Anstöße SWR1 BW / Morgengedanken SWR4 BW

Anstöße SWR1 BW / Morgengedanken SWR4 BW

Fünf Kinder sitzen zusammen in der Pause und unterhalten sich. Als zwei gleichaltrige Mädchen dazu kommen sind sie plötzlich still. Offensichtlich haben die fünf über die beidengeredet. Die Mädchen sind verunsichert und gekränkt. Trotzdem wollen sie wissen worüber die anderen hinter ihrem Rücken geredet haben. Ein Junge sagt mutig: „Wenn wir euch das sagen, dann weint ihr vielleicht." Das macht die Situation für die zwei Mädchen nicht leichter. Angenehm wird das nicht sein, was sie zu hören bekommen. Der Junge sagt deshalb noch dazu: „Wir haben nichts schlechtes über euch geredet. Nur wie wir euch finden. Ich kann euch das  alles ehrlich sagen. Aber dann seid ihr halt vielleicht traurig." 

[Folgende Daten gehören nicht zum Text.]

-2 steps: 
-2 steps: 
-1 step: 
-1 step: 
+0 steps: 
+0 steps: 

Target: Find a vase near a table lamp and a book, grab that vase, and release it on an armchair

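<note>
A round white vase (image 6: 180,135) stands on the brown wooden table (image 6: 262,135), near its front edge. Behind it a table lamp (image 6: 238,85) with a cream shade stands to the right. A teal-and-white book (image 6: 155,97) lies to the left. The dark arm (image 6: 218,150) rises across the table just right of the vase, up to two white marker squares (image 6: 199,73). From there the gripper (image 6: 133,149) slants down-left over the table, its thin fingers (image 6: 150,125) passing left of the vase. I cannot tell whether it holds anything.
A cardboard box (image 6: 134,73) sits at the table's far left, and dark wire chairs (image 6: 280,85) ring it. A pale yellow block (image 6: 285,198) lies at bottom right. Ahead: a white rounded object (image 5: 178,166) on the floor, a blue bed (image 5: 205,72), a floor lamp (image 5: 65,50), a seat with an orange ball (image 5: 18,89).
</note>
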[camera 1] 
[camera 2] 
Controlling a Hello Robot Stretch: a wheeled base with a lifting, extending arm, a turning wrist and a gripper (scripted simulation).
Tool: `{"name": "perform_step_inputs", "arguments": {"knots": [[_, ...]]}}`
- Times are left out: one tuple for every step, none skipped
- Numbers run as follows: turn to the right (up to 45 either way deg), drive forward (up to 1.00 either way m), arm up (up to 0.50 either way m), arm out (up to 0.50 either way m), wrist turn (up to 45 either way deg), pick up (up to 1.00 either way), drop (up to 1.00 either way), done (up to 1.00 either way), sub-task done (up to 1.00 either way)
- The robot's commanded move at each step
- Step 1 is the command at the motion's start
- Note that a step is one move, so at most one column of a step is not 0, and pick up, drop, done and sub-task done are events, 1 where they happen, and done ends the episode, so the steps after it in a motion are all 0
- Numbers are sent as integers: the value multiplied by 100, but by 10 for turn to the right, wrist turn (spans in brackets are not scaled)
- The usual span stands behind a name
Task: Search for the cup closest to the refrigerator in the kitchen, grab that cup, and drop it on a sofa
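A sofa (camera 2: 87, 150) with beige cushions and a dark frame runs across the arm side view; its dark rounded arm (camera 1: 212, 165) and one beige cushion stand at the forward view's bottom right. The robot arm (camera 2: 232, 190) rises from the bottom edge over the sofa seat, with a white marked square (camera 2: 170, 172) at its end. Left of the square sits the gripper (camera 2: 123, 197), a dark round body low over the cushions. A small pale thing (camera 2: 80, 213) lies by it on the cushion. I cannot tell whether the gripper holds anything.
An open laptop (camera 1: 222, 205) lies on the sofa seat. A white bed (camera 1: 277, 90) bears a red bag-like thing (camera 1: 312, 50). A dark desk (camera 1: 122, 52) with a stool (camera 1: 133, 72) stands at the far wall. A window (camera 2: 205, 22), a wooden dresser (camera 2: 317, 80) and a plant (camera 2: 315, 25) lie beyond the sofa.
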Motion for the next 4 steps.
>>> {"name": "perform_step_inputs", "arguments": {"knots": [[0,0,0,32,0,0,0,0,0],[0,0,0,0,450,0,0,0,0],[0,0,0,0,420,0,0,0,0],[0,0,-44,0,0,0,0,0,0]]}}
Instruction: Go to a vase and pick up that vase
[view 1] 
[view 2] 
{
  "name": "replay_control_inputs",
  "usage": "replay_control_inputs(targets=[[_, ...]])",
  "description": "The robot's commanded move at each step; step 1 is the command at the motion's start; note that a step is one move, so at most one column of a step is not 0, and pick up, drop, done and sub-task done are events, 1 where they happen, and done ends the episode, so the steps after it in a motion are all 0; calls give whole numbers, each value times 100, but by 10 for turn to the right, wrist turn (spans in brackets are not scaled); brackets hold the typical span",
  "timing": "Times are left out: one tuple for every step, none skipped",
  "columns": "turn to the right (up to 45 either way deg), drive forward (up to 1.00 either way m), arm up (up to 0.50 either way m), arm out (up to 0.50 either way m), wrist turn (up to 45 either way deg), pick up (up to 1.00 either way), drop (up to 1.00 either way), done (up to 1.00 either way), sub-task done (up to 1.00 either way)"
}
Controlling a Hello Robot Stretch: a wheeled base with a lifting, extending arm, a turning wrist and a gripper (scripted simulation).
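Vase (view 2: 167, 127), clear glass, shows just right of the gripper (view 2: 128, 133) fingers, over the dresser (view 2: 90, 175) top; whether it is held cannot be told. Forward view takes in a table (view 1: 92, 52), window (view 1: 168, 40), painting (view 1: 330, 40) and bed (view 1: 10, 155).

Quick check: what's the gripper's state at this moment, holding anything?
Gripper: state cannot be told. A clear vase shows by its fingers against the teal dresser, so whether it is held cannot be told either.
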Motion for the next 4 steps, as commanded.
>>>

Manchmal brauchen wir es, darüber zu reden, was wir mit anderen Menschen erleben. Wenn wir uns über jemanden geärgert haben, aufregen oder gekränkt sind, müssen wir uns Luft machen, suchen wir andere, die mitfühlen, uns verstehen, bestätigen. Das ist menschlich. Manchmal bleibt es nicht beim Reden darüber. Hinter dem Rücken von anderen ist es leicht zu lästern, sich lustig zu machen oder zu schimpfen. Besonders schlimm finde ich, wenn Menschen „vornerum" freundlich sind und „hintenrum" an anderen kein gutes Haar lassen. Sie kennen das vielleicht aus dem Kollegenkreis oder der Nachbarschaft. 
Warum ist das so schwer? Jemandem ehrlich zu sagen, was wir an ihm mögen und gut finden und genauso was wir kritisch sehen und schwierig finden. Warum fühlen sich viele sofort angegriffen, wenn ihnen jemand etwas Kritisches sagt? 
Der Ton macht die Musik, das weiß ich von mir. Ich spüre sehr genau ob jemand wohlwollend kritisch ist oder ob ich abgewertet werden soll. Auf Kritik verzichten will ich nicht. Den Spiegel im Badezimmer brauche ich um zu sehen wie ich aussehe. Menschen als Spiegel brauche ich manchmal um zu wissen wie ich bin und wirke. Vor allem die unangenehmen Rückmeldungen haben mich weiter gebracht. Umso besser, wenn sie von jemandem gekommen sind, der mir nicht vorgeworfen hat wie ich bin sondern bei seiner Kritik wertschätzend und freundlich geblieben ist. Selbst wenn mich das im ersten Moment auch getroffen hat.